> [What you have to do] From first line to last, give the material again unchanged.

++++ Source material

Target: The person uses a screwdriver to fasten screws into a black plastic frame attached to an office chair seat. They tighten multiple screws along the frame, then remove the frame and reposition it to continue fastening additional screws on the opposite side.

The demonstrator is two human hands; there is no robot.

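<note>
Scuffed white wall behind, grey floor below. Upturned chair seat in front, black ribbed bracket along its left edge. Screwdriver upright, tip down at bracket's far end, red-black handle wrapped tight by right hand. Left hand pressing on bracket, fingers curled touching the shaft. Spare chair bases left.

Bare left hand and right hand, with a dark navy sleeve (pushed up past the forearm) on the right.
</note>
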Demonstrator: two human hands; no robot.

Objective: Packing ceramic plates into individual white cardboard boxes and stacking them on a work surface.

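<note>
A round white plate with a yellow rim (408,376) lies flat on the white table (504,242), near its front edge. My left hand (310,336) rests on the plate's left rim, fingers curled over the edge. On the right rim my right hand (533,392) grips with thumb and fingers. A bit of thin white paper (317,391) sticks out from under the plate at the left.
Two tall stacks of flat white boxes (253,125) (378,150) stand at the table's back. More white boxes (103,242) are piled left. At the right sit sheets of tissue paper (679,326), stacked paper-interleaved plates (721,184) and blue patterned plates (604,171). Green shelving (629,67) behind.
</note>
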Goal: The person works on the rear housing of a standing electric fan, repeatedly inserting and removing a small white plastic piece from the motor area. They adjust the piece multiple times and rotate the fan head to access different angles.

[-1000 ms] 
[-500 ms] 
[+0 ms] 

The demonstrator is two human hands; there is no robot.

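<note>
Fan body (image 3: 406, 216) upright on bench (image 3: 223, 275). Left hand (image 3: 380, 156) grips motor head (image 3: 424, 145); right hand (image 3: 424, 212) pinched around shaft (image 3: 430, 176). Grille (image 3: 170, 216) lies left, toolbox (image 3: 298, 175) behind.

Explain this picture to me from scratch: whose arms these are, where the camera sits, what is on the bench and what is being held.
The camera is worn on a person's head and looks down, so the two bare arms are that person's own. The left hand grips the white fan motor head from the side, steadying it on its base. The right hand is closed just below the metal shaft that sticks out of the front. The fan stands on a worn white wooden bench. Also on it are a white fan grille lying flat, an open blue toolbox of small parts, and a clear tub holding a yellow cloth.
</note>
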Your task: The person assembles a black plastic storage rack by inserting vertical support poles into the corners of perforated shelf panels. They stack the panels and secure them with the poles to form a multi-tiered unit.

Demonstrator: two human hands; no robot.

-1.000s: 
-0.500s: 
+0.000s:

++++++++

> [Response to the task]
Target: The person uses a screwdriver to fasten screws into a black plastic frame attached to an office chair seat. They tighten multiple screws along the frame, then remove the frame and reposition it to continue fastening additional screws on the opposite side.

The demonstrator is two human hands; there is no robot.

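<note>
Scuffed white wall behind, grey floor below. Upturned chair seat in front, black ribbed bracket along its left edge. Screwdriver upright, tip down at bracket's far end, red-black handle wrapped tight by right hand. Left hand pressing on bracket, fingers curled touching the shaft. Spare chair bases left.

Bare left hand and right hand, with a dark navy sleeve (pushed up past the forearm) on the right.
</note>
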Demonstrator: two human hands; no robot.

Objective: Packing ceramic plates into individual white cardboard boxes and stacking them on a work surface.

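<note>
A round white plate with a yellow rim (408,376) lies flat on the white table (504,242), near its front edge. My left hand (310,336) rests on the plate's left rim, fingers curled over the edge. On the right rim my right hand (533,392) grips with thumb and fingers. A bit of thin white paper (317,391) sticks out from under the plate at the left.
Two tall stacks of flat white boxes (253,125) (378,150) stand at the table's back. More white boxes (103,242) are piled left. At the right sit sheets of tissue paper (679,326), stacked paper-interleaved plates (721,184) and blue patterned plates (604,171). Green shelving (629,67) behind.
</note>
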Goal: The person works on the rear housing of a standing electric fan, repeatedly inserting and removing a small white plastic piece from the motor area. They adjust the piece multiple times and rotate the fan head to access different angles.

[-1000 ms] 
[-500 ms] 
[+0 ms] 

The demonstrator is two human hands; there is no robot.

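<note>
Fan body (image 3: 406, 216) upright on bench (image 3: 223, 275). Left hand (image 3: 380, 156) grips motor head (image 3: 424, 145); right hand (image 3: 424, 212) pinched around shaft (image 3: 430, 176). Grille (image 3: 170, 216) lies left, toolbox (image 3: 298, 175) behind.

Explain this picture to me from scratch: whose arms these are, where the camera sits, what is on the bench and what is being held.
The camera is worn on a person's head and looks down, so the two bare arms are that person's own. The left hand grips the white fan motor head from the side, steadying it on its base. The right hand is closed just below the metal shaft that sticks out of the front. The fan stands on a worn white wooden bench. Also on it are a white fan grille lying flat, an open blue toolbox of small parts, and a clear tub holding a yellow cloth.
</note>
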Your task: The person assembles a black plastic storage rack by inserting vertical support poles into the corners of perforated shelf panels. They stack the panels and secure them with the poles to form a multi-tiered unit.

Demonstrator: two human hands; no robot.

-1.000s: 
-0.500s: 
+0.000s:

No more work is needed on this answer.